Morocco Prime Minister Abdelilah Benkirane, Mayor of Fez and Secretary General of Istiqlal Party Hamid Chabat, and security official at the inauguration of a restored synagogue in Fez. AFP
Islamist Prime Minister Abdelilah Benkirane represented King Mohammed VI in an inauguration ceremony marking the completion of a 17th century synagogue restoration project in Fez yesterday.
In 2011, when a new constitution was adapted, the king said that Jewish places of worship throughout Morocco should be restored, even as the Arab spring roared across North Africa.The newly renovated Slat Alfassiyine synagogue in the heart of one of the world’s oldest medieval cities, the country’s cultural and spiritual nucleus, symbolizes how seriously he took that mandate.
Speaking on the King’s behalf, Prime Minister Abdelilah Benkirane said that the synagogue’s restoration bore “eloquent testimony to the spiritual wealth and diversity of the Kingdom of Morocco and its heritage.”
“The secular traditions of Moroccan civilization drew their essence from the fact that Moroccans are deeply ingrained with the values of coexistence, tolerance and harmony between the different components of the nation,” the king said, Naharnet reports.
At one time, scores of Jewish communities were scattered throughout North Africa before the 1948 Arab-Israeli war, when a veritable exodus of Jews living in any Arab/Muslim countries occurred.
Whereas 10,000 Jews called Fez home in early 1900, there are now thought to be only 3,000 Jews living in the entire country.
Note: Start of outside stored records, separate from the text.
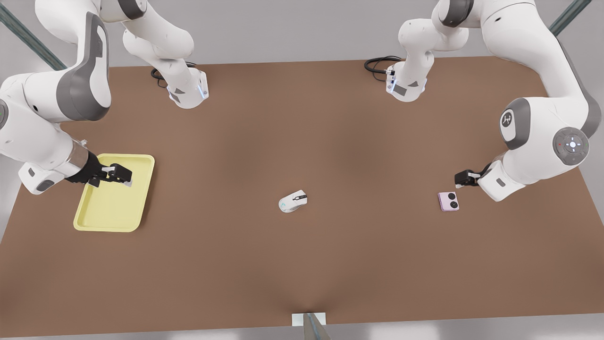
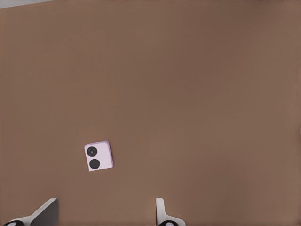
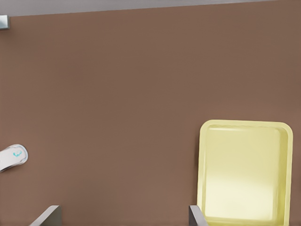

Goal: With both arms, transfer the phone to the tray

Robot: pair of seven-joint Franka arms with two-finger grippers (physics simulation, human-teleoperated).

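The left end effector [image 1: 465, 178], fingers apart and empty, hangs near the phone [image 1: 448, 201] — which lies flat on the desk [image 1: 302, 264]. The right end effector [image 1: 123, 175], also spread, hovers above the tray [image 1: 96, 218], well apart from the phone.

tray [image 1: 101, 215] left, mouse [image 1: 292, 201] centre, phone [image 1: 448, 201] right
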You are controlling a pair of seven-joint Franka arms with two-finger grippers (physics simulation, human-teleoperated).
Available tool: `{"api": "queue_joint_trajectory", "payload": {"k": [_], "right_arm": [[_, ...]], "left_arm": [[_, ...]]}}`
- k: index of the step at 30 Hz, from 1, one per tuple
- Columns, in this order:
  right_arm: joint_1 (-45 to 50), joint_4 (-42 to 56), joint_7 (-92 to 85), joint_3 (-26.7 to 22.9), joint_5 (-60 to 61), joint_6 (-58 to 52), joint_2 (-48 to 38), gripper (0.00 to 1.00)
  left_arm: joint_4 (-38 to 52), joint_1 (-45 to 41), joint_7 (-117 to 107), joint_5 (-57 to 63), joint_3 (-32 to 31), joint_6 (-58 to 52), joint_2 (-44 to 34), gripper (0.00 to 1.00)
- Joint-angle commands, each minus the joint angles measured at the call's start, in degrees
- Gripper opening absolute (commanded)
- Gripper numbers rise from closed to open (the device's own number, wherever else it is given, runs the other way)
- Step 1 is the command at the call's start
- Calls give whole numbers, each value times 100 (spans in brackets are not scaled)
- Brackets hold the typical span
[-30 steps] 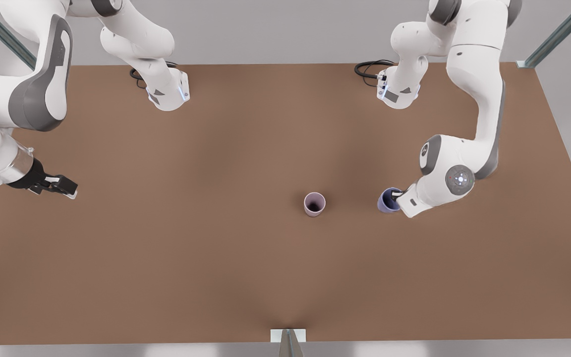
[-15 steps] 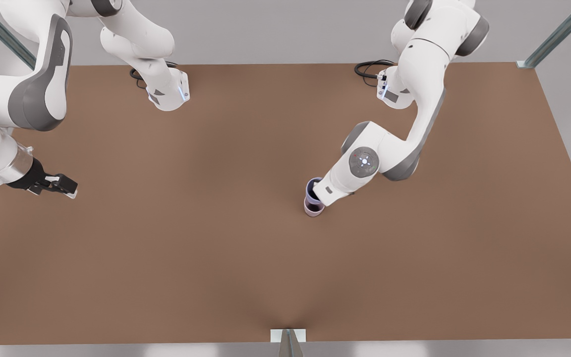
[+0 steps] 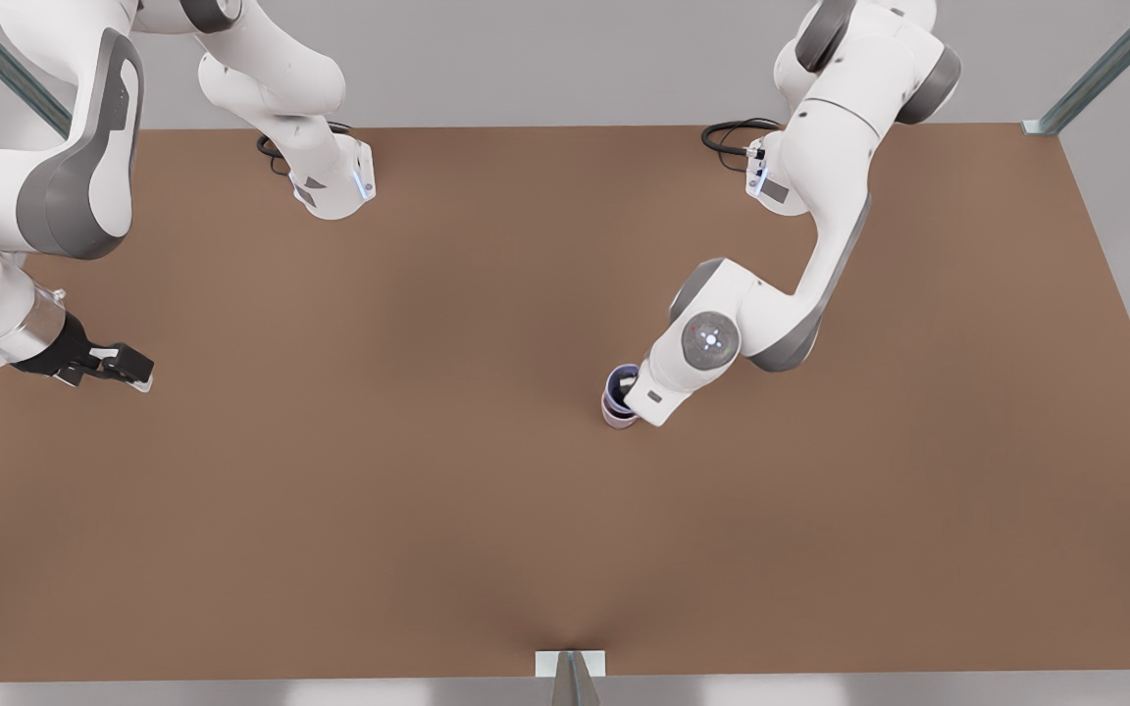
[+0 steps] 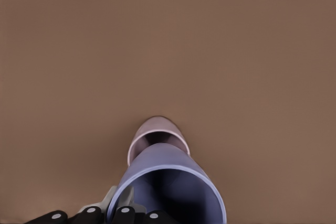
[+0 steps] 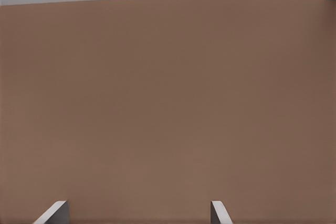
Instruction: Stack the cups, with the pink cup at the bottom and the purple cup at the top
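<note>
The left gripper has come down a little since half a second ago: the purple cup sits lower over the pink cup, and less of the pink wall shows beneath it in the front view. A second ago the purple cup was well off to the front view's right, with the pink cup standing alone near the table's middle. So the carry is over and the nesting has begun.

In the left wrist view the fingers pinch the purple cup at its rim, one finger outside the wall (the inner one is hard to make out). The pink cup's rim shows just past the purple cup's base. I cannot tell whether the base has entered the pink mouth or hangs just above it.

Both cups stand mouth up, long axes vertical and roughly in line; I judge the purple cup close to centred over the pink one.

The right gripper waits at the front view's left edge, fingers spread apart and holding nothing, well apart from the cups.

Remaining, as I judge it: seat the purple cup fully, then let go.
</note>
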Motion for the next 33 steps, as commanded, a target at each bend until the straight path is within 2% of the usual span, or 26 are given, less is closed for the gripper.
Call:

Small clusters of moderate or secular Jews can be found in Fez, Casablanca, Marrakech and Essaouira.
And they are protected from persecution by law.
Rather than shun Jews, according to various sources, the King acknowledged that Judaism plays a crucial role in the country’s national identity.
The ceremony to honor the restored synagogue, which project received $215,000 from Germany, was held in the Medina amid a warren of narrow alleyways and merchants who have long sold their wares in what has been a UNESCO world heritage site since 1981.
But Fez is not the first city to embrace people from different ethnic and religious backgrounds.
Last year we spent some time in Melilla – an autonomous Spanish city located at the most northeastern tip of Morocco.
Here we found that Christians, Jews and Muslims can and have been getting along perfectly well, setting the stage for even more cultural and religious integration.